When it comes to self love and the physical body there are so many ways to nurture ourselves. From the food we eat, the environments we put ourself in, the way we clothe ourself, I could go on and on. But we are each incomparably unique. Go back to awareness. What is it that speaks to you? In what ways do you want to bring more self-love into your life?
Lastly,
The Spiritual Aspect of Self Love: Who Am I?
Has anyone found it hard to just be with themselves? In Vedic texts, it is said our essential nature, is usually overshadowed by the mind. Boy, ain’t that the truth? I have to admit when I first started meditating, I could not sit still with myself. The silence was deafening. Every thought rushed in and out and all around. And guess what? It still does. LOL. Just not with as much urgency, speed or volume. That’s just the way meditation can be sometimes. It wasn’t until I learned to settle my mind that I was really able to connect with my true self- the space between the thoughts, the limitations, the doubts and the chaos of daily life.
Meditation can seem challenging at first which is why I developed an entire course called Chaos to Calm for the Clarity Club members to really hone in on connecting with their true self, higher self, future self, however you want to call it.
Sometimes, it’s not just sitting in meditation that is difficult for us to be with ourselves. It can be physically being alone like I talked about at the beginning. I’ll never forget going through a phase in life when I returned to North Carolina. I worked during the week but when the weekends came, I didn’t have anyone. Like no tribe to hang out with. My husband would play golf on Saturdays and Sunday’s , he had his 12 o’clock men’s group, and I was left alone. Any other golf widows out there? It was a real time of self-discovery, and honestly, I was lost in the beginning.

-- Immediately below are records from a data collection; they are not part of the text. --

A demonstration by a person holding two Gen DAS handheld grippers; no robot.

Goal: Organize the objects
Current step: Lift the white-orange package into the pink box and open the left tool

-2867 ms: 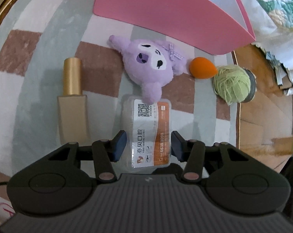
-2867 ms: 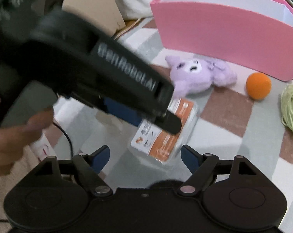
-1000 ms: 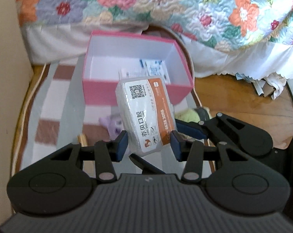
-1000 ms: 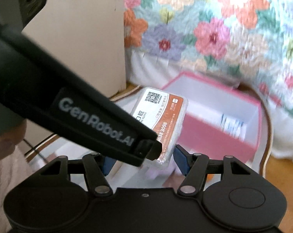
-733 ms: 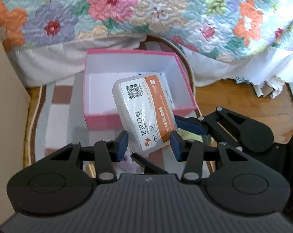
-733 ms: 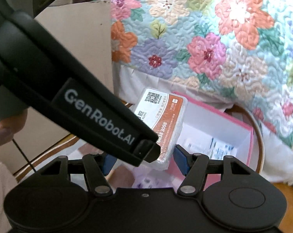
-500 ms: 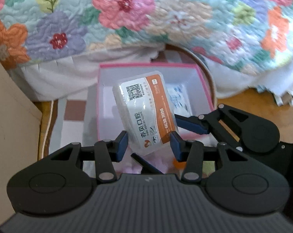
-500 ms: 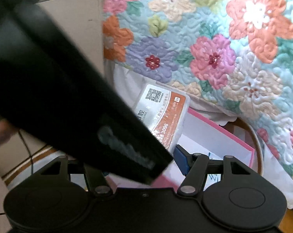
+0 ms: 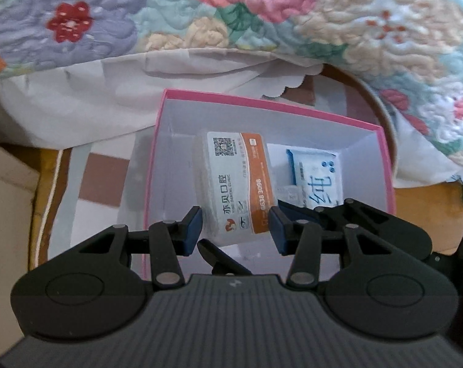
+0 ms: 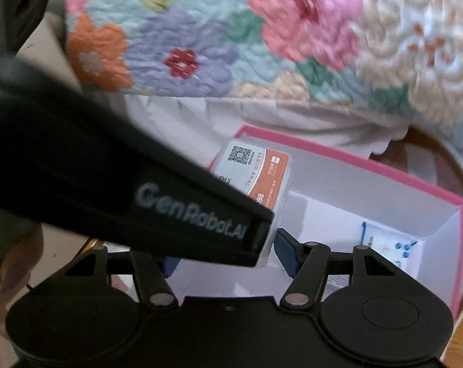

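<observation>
My left gripper (image 9: 236, 230) holds a clear plastic case with a white and orange label (image 9: 236, 184) over the open pink box (image 9: 271, 104). Its blue pads sit at the case's near end, and I cannot tell whether they still press it. The case also shows in the right wrist view (image 10: 256, 168), partly hidden behind the left gripper's black body (image 10: 139, 190). My right gripper (image 10: 228, 254) is open and empty, just below and to the right of the left one. A white and blue tissue pack (image 9: 314, 181) lies inside the box.
A floral quilt (image 9: 231, 9) with a white skirt hangs behind the box. A checked cloth (image 9: 102, 181) covers the round table at the left. A beige cardboard box (image 9: 4, 190) stands at the far left. Wooden floor (image 9: 427, 202) shows at the right.
Both grippers have moved forward and down over the pink box. The case now hangs lower, inside the box opening, and the gap between the left pads looks a little wider.
</observation>
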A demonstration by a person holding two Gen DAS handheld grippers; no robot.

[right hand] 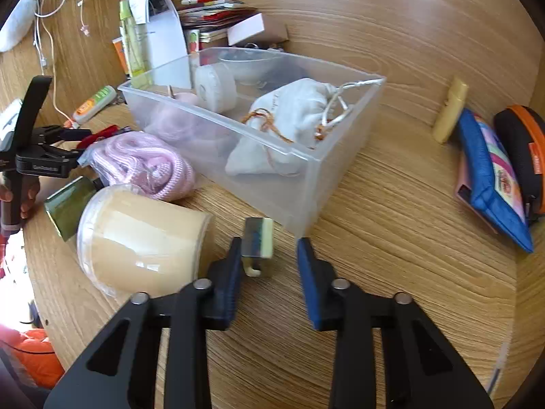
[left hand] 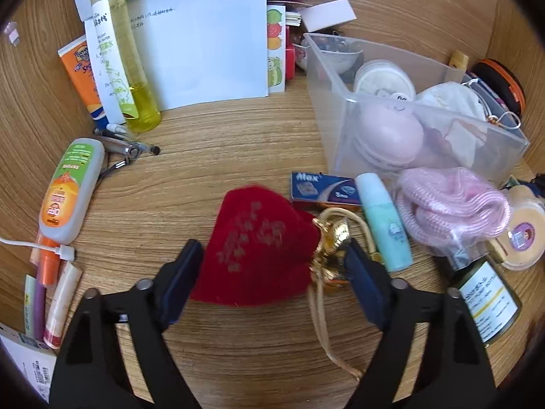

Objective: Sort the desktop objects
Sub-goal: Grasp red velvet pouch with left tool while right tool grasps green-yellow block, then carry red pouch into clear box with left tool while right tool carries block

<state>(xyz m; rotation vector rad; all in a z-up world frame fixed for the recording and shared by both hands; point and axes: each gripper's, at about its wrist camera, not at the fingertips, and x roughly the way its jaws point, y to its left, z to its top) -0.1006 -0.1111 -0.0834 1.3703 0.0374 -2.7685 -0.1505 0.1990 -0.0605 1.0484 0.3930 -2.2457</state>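
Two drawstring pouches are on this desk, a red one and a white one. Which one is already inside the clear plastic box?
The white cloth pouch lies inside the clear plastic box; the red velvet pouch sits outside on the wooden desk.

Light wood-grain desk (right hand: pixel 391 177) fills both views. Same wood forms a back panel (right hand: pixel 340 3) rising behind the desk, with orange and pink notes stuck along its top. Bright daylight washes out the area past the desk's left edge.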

Have you ever gone to a restaurant for lunch and just observed everyone around you? People chatting away and you’re by yourself? At first, it’s kind of awkward, isn’t it? Thoughts of, I wonder if people are looking at me? I wonder what the waiter thinks? Should I have just gotten takeout? The thoughts keep spinning. Taking the time to actually sit with them, become aware of them and question them, were you able to figure out why being alone was such a challenge? This is why I love the clarity that comes with thought work.
I know many people with kids that long for alone time even to just use the bathroom. Yet here I was sitting in a restaurant, alone with myself and cringing. That was the first of many lunch outings, which lead to solo movie dates, which led to solo shopping trips, beach trips and retreats. And the more I spent time with myself in quiet contemplation and in public without wondering what everyone else was thinking of me, the more comfortable I felt and started longing for alone time.
Over the years cultivating a relationship with myself has been a large part of my well-being journey. I’m curious, what conditions and experiences have helped you cultivate self-love and thrive through life? What healthy paths have you thought of developing that make you comfortable with being with yourself. How do you share your greater gifts with the world while still being connected with yourself? All questions, that from a spiritual standpoint are worth examining as we look at our relationship with “I”.
As I close today’s podcast, I want to remind you that you are worthy of love. You are worthy of health and friendships. You are worthy of living a fulfilling life of Purpose. Whether you are sitting at a big, boisterous table with others, or it’s at a table for one in the corner- know, life is all about living in a way that is true to you and what you need in the moment. Know who you are, love who you are, and like Old Blue Eyes, Frank Sinatra said, and the end of the day proudly say, “I did it my way!”